Where Caches Live: The Full Stack

Caching is not one layer — it is a stack. At the top, the browser caches static assets (CSS, JS, images) and sometimes API responses based on HTTP headers. Below that, a CDN (Cloudflare, CloudFront, Fastly) caches content at edge locations close to users worldwide. The load balancer may cache health-check results or session affinity data. Inside your application, an in-process cache (a Map or LRU structure in Node.js, Python, or .NET) holds hot data in the app's own memory — microseconds to access. A distributed cache like Redis or Memcached sits between the app and the database, shared across all app instances. Finally, the database itself has internal caches: PostgreSQL's buffer pool keeps frequently accessed pages in RAM, and query caches (where they exist) store result sets. The memory hierarchy mirrors this pattern at the hardware level: CPU L1/L2/L3 cache → RAM → SSD → spinning disk → network. Each level is slower but larger.
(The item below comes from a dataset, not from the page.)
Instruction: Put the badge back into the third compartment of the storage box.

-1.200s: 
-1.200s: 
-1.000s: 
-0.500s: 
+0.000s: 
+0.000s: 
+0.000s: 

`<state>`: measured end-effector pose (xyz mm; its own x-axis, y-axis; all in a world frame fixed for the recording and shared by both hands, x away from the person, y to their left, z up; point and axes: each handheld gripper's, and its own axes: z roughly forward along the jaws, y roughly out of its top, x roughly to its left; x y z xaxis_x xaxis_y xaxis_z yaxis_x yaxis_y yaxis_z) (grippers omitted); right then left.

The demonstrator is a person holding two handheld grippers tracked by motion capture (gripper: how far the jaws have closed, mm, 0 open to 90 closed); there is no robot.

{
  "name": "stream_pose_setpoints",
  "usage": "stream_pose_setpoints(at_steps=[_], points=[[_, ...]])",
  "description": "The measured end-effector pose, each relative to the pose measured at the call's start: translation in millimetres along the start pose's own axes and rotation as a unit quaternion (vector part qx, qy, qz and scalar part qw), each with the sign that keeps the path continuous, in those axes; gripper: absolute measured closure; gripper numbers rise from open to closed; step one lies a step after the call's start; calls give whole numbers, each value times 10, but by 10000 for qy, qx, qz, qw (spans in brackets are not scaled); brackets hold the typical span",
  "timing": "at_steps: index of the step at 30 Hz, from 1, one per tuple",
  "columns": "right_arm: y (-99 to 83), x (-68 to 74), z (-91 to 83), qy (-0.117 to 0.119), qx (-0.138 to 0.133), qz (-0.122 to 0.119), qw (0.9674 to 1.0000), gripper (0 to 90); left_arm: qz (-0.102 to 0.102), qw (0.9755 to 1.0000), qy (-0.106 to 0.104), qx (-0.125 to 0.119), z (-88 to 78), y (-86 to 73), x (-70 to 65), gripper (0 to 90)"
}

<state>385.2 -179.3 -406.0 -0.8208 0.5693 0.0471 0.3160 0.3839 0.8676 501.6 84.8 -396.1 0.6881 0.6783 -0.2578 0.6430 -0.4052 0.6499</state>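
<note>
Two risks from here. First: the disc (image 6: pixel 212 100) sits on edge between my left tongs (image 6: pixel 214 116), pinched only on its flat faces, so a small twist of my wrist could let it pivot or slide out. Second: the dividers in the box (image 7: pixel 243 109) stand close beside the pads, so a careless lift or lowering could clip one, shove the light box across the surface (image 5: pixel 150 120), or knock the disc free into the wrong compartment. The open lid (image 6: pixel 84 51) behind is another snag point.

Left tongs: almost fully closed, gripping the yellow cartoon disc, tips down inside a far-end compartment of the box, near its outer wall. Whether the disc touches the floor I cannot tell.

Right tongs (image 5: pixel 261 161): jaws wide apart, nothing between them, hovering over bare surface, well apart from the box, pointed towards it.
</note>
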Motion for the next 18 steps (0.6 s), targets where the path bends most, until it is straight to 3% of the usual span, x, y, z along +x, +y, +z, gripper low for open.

Your job as an engineer is to push data as far up the stack as possible without serving stale or inconsistent results.

Before

Single layer — every request hits the database

User → App Server → Database → Disk
// Every request travels the full depth

After

Multi-layer cache stack

User Request
    ↓
Browser Cache (ms)
    ↓ miss
CDN Edge Cache (10–50ms)
    ↓ miss
App In-Process Cache (μs)
    ↓ miss
Redis / Memcached (1–5ms)
    ↓ miss
Database Buffer Pool (5–20ms)
    ↓ miss
Disk (10–100ms+)

Key Takeaway

Caches exist at every layer from browser to disk — push data as high up the stack as your consistency requirements allow.